If you’re in that sneezy goldenrod zone, what do you need to pull forward into the green? More affection, less aggression. That means every single display – most perniciously the ones to which you are both by now habituated.

My own marriage is green-and-getting-greener, but that’s because I’ve been hammering the specific words “affectionate display” into my head in every new and recurring interaction for three years now, after having worked less rigorously to be more affectionate at home for the past ten years – around the time I first started DISCing everything, as it turns out.

If your marriage is in the red zone, is it doomed? Maybe. The net outcome of the iterative interplay of the DISC profiles argues that you two are more competitive than cooperative, more apart than partnered. Each new interaction will tend to subtract from the reservoir of storgic love – residual lust (ludic, romantic love), very probably – rather than adding to it. Sporadic counter-examples – your good days – will only seem to make the everyday rancor that much worse.

This is strictly Di engineering, so follow this advice at your own risk: If you can’t fix it, get it to break. If your marriage isn’t making each of you better, it’s making both of you worse – with amplifying effects over time.

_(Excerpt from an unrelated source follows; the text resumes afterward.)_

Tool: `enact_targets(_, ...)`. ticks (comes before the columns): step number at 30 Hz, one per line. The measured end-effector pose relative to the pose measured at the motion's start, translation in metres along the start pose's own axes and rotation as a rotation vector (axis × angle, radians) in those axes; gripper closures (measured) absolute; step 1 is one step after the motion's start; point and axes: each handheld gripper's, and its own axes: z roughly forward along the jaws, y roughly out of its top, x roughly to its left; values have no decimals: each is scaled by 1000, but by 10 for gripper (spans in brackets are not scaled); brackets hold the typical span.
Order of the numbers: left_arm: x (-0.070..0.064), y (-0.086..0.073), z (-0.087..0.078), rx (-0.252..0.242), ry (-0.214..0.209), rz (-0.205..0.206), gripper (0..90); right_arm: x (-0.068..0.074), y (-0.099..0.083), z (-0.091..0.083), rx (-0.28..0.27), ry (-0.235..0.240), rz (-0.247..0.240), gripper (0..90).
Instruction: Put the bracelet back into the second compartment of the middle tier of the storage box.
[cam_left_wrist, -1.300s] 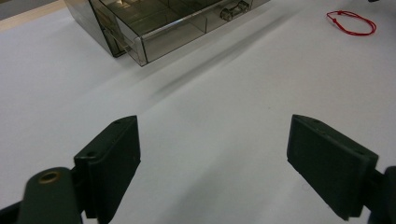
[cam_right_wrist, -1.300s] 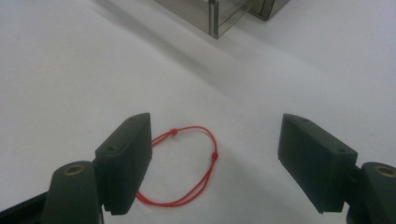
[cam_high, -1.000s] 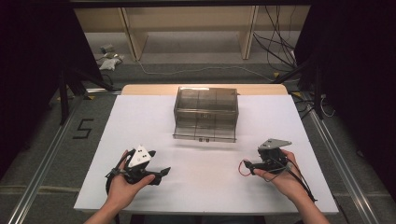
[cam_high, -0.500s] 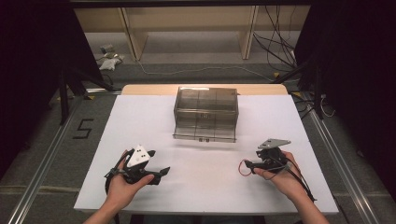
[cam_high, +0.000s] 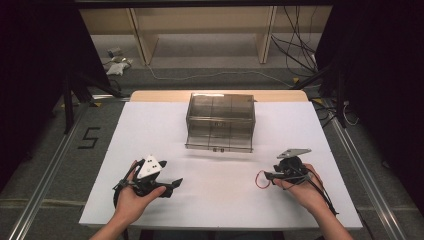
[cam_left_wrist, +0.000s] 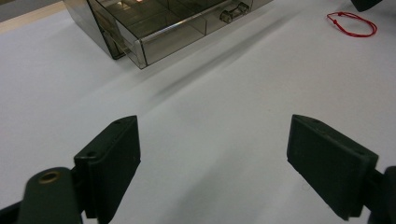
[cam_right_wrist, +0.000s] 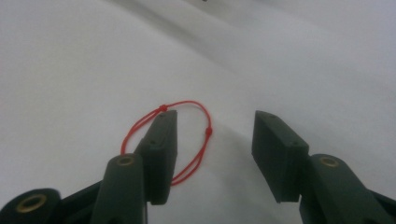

A good marriage should be making both of you better, and it should be making a better and stronger “us” of the two of you over time. Marriage is “us before anything,” and a bad marriage, for one partner or both, is “something before us.”

That’s why having C or I in the first or second position of your DISC profile can be so devastating to relationships: The farther you stray from Ds/Sd, the more likely you are to view one or more of your values as being more important to you than is the “us” of your marriage.

How will you betray your spouse and your marriage, if you do? Show me your DISC profiles. You can have all the outlier anecdotes: The odds are all my way.

That chart shows you the what, the who and the why of the modern sexual landscape – and guess what? Love is a battlefield. Most DISC strategies are Ci Blinded, de facto – too reptilian, too unilateral and too aggressive. Accordingly, so many people are so socially inept that long-term relationships of all sorts are borne on the Atlas-like shoulders of the Sociables – who break up by reconciliation.

What happens when Atlas shrugs?

Boom.

Welcome to my Summer – my best so far.

Who knows what I will have worked out by this time tomorrow?